● **Your task**
Transcribe the stretch of entries below from the line with "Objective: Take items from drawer" through the line with "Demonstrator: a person", exactly and with both ends included; leave out all other lines.

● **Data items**
————
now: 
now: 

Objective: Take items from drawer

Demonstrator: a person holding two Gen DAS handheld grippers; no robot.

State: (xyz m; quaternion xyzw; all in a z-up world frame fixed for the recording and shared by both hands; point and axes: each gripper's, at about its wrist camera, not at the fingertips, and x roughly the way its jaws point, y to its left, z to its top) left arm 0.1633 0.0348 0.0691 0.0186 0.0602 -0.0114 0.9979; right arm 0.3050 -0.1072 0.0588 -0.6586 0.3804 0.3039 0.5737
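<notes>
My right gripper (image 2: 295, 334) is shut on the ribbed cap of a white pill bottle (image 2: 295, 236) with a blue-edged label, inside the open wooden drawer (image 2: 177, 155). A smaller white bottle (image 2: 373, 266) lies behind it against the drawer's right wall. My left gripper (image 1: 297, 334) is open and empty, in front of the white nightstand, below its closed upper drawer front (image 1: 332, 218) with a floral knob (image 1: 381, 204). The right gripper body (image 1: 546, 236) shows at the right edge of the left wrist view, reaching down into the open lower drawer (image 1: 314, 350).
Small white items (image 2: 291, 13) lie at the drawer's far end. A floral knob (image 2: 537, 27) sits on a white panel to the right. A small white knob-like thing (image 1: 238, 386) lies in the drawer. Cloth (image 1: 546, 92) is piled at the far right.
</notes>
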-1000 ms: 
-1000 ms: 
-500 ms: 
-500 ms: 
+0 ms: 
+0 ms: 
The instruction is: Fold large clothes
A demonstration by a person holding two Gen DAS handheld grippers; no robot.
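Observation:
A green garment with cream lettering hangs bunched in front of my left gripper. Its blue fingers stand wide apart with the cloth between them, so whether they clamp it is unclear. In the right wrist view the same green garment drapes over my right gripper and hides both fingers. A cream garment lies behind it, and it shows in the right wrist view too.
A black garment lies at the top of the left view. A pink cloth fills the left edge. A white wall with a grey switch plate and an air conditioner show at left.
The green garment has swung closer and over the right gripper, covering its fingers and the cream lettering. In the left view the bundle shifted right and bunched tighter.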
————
● **Output below**
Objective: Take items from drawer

Demonstrator: a person holding two Gen DAS handheld grippers; no robot.

That covers the exercise completely.